Evangelio según San Lucas 10,38-42.
Tenía una hermana llamada María, que sentada a los pies del Señor, escuchaba su Palabra.
Marta, que estaba muy ocupada con los quehaceres de la casa, dijo a Jesús: «Señor, ¿no te importa que mi hermana me deje sola con todo el trabajo? Dile que me ayude».
Pero el Señor le respondió: «Marta, Marta, te inquietas y te agitas por muchas cosas,
y sin embargo, pocas cosas, o más bien, una sola es necesaria. María eligió la mejor parte, que no le será quitada».
Dios mío ¡enséñeme la alegría de alabarlo!

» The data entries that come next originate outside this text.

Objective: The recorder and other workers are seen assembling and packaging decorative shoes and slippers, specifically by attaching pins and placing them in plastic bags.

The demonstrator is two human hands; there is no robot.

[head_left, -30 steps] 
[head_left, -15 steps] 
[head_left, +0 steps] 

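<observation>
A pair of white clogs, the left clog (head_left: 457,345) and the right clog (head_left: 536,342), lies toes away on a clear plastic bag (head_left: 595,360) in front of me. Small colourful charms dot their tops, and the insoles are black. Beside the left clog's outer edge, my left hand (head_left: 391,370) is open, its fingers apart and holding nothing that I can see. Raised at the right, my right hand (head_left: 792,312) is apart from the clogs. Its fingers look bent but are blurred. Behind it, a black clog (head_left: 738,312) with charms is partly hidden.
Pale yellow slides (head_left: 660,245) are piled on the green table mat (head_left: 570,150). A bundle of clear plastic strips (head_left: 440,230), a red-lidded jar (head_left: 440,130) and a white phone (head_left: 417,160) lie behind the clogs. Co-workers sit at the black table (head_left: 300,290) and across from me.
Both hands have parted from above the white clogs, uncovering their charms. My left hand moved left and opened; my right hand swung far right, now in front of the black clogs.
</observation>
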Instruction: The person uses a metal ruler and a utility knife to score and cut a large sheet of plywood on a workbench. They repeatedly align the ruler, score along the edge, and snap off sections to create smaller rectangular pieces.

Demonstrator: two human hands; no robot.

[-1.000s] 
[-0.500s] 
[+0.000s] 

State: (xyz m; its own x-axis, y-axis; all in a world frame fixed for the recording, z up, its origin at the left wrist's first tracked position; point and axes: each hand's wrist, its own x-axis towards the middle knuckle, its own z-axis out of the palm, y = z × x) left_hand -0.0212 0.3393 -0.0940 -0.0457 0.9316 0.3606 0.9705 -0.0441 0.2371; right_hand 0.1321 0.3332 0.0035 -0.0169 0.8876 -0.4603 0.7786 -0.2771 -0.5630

La alabanza es parte esencial del amor. En consecuencia es parte indispensable de nuestros deberes hacia Dios, es fácil de entender…Existe una segunda causa por la que debemos alabar a Dios: nos hace el incomparable favor de permitirnos alabarlo. Permitir a alguien decirnos, repetirnos en todos los modos, que nos ama ¿no es el favor más grande que podemos hacerle? Es como decirle que su amor nos place, nos agrada. Es como decirle que lo amamos también… Dios nos permite de tenernos a sus pies, murmurando sin fin palabras de admiración y amor. ¡Qué gracia! ¡Qué bondad y felicidad!… Sería una ingratitud despreciar tal favor. Sería despreciarlo si no lo aceptamos. Dios no sólo nos permite esa felicidad de felicidades, sino que lo pide. Nos pide decirle que lo admiramos y amamos. ¿No responderemos a una tal preciosa y tierna invitación? Sería ingratitud, indignidad, rudeza… Mi Señor y mi Dios, enséñame a encontrar toda mi alegría en alabarlo. Es decir, a repetirle sin fin que Usted es infinitamente perfecto y que lo amo infinitamente. “Que el Señor sea tu único deleite, él colmará los deseos de tu corazón” (Sal36,4), dijo el salmista. ¡Enséñeme a encontrar a sus pies mi deleite, viendo su belleza infinitas y con un murmullo de alabanza amoroso e incesante!… Santa Magdalena, obténgame la gracia de alabar a Nuestro Señor, nuestro Maestro común, como él quiere.